THE PROBLEM
Without any of the pictures, transcribe all the lines below exactly.

DATA SHOWN

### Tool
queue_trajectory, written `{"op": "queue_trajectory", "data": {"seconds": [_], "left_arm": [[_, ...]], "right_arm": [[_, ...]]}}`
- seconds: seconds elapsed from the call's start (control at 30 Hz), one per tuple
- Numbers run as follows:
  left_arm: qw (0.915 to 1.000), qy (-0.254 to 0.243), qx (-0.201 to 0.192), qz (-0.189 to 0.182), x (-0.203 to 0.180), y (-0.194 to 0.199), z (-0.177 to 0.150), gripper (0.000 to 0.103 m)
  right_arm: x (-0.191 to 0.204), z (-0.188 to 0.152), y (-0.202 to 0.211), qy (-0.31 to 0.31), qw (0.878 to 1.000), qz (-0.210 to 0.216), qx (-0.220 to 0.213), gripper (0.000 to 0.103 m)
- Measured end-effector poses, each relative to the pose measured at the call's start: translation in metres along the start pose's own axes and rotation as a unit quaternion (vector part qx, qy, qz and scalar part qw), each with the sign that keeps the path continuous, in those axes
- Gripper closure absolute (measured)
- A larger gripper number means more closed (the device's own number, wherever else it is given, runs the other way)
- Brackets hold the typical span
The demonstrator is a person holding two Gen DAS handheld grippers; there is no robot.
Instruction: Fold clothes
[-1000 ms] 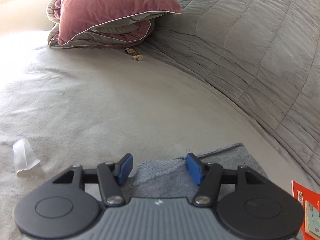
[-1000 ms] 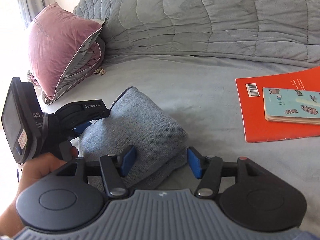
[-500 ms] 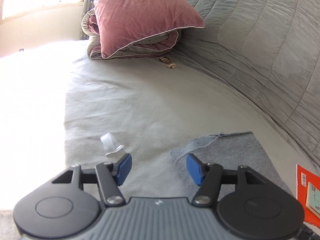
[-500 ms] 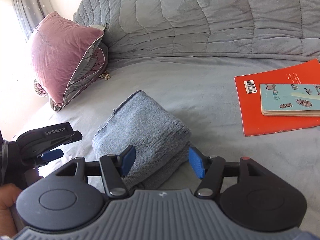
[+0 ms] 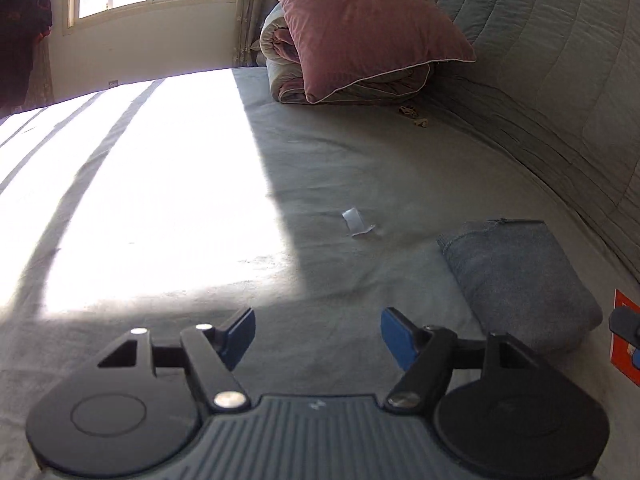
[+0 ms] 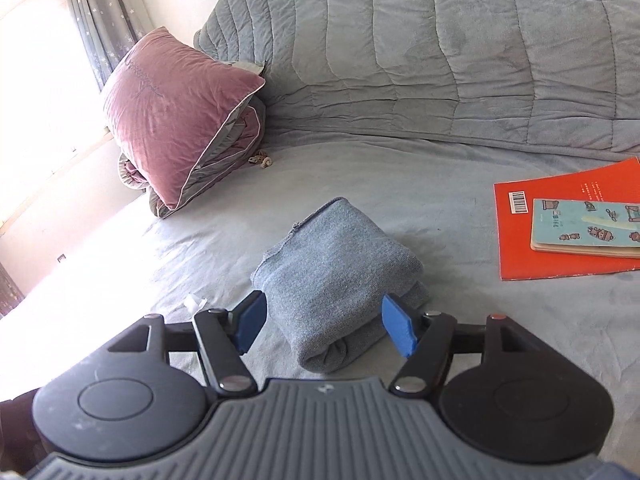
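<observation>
Sunlight fills nine o'clock past the left gripper [image 5: 316, 334], which has swung away, jaws opening on nothing. Folded grey sweater [image 6: 340, 276] lies released on the bed [image 6: 460, 320] at twelve o'clock of the right gripper [image 6: 324, 328], whose jaws are opening, pads clear; the fold seems finished.

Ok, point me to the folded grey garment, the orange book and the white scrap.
folded grey garment [image 6: 340, 264]: right wrist view, on its top face.
orange book [image 6: 516, 256]: right wrist view, on the bare cover's left side.
white scrap [image 5: 355, 222]: left wrist view, on its middle.

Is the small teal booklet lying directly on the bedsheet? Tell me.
No. In the right wrist view the teal booklet rests on top of the orange book, not on the sheet.
</observation>
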State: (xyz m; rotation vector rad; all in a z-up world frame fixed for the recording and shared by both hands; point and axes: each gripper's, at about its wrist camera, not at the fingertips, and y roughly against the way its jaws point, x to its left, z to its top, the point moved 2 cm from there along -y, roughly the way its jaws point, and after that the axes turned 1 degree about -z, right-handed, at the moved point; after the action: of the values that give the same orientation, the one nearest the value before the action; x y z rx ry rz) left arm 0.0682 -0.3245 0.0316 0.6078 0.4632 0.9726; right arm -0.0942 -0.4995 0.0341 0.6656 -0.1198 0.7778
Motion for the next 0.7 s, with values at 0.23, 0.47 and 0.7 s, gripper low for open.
{"op": "queue_trajectory", "data": {"seconds": [0.23, 0.47, 0.7], "left_arm": [[0.9993, 0.019, 0.018, 0.027, 0.05, 0.042, -0.036, 0.017], [0.9978, 0.047, 0.018, 0.043, 0.087, 0.068, -0.054, 0.008], [0.999, 0.038, 0.023, -0.009, 0.074, 0.087, -0.06, 0.001]], "right_arm": [[0.016, -0.017, 0.016, 0.039, 0.999, 0.028, 0.021, 0.03], [0.04, -0.03, 0.032, 0.076, 0.997, 0.024, 0.007, 0.021], [0.038, -0.033, 0.039, 0.072, 0.997, -0.029, 0.0, 0.0]]}}
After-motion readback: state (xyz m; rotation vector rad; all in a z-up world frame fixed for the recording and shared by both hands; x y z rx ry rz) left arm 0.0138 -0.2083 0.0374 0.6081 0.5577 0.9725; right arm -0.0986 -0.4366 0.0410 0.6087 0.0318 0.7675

TASK RESPONSE
### Tool
queue_trajectory, written `{"op": "queue_trajectory", "data": {"seconds": [_], "left_arm": [[_, ...]], "right_arm": [[_, ...]]}}`
- seconds: seconds elapsed from the call's start (control at 30 Hz), one per tuple
- Numbers run as follows:
  left_arm: qw (0.915 to 1.000), qy (-0.254 to 0.243), qx (-0.201 to 0.192), qz (-0.189 to 0.182), x (-0.203 to 0.180), y (-0.194 to 0.199), z (-0.177 to 0.150), gripper (0.000 to 0.103 m)
  right_arm: x (-0.191 to 0.204), z (-0.188 to 0.152), y (-0.202 to 0.211), qy (-0.31 to 0.31), qw (0.878 to 1.000), qz (-0.210 to 0.216), qx (-0.220 to 0.213), gripper (0.000 to 0.103 m)
- Measured end-effector poses, each relative to the pose measured at the call's start: translation in metres along the start pose's own axes and rotation as a unit quaternion (vector part qx, qy, qz and scalar part qw), each with the sign that keeps the path continuous, in those axes
- Gripper closure absolute (measured)
- A larger gripper number means more closed (the device's own number, wherever else it is given, runs the other way)
- Brackets hold the typical span
The demonstrator is a person holding two Gen DAS handheld grippers; there is no robot.
Instruction: Fold clothes
[-1000 ms] 
[-1000 ms] 
[-500 ms] 
[-500 ms] 
[+0 ms] 
[+0 ms] 
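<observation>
Sunlight fills nine o'clock past the left gripper [image 5: 316, 334], which has swung away, jaws opening on nothing. Folded grey sweater [image 6: 340, 276] lies released on the bed [image 6: 460, 320] at twelve o'clock of the right gripper [image 6: 324, 328], whose jaws are opening, pads clear; the fold seems finished.

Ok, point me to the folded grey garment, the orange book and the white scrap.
folded grey garment [image 6: 340, 264]: right wrist view, on its top face.
orange book [image 6: 516, 256]: right wrist view, on the bare cover's left side.
white scrap [image 5: 355, 222]: left wrist view, on its middle.

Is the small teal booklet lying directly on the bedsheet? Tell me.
No. In the right wrist view the teal booklet rests on top of the orange book, not on the sheet.
</observation>
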State: (xyz m; rotation vector rad; all in a z-up world frame fixed for the recording and shared by both hands; point and axes: each gripper's, at about its wrist camera, not at the fingertips, and y roughly against the way its jaws point, x to its left, z to its top, the point moved 2 cm from there along -y, roughly the way its jaws point, and after that the axes turned 1 degree about -z, right-handed, at the moved point; after the action: of the values that give the same orientation, the one nearest the value before the action; x y z rx ry rz) left arm 0.0682 -0.3245 0.0316 0.6078 0.4632 0.9726; right arm -0.0942 -0.4995 0.0341 0.6656 -0.1198 0.7778
Motion for the next 0.7 s, with values at 0.23, 0.47 and 0.7 s, gripper low for open.
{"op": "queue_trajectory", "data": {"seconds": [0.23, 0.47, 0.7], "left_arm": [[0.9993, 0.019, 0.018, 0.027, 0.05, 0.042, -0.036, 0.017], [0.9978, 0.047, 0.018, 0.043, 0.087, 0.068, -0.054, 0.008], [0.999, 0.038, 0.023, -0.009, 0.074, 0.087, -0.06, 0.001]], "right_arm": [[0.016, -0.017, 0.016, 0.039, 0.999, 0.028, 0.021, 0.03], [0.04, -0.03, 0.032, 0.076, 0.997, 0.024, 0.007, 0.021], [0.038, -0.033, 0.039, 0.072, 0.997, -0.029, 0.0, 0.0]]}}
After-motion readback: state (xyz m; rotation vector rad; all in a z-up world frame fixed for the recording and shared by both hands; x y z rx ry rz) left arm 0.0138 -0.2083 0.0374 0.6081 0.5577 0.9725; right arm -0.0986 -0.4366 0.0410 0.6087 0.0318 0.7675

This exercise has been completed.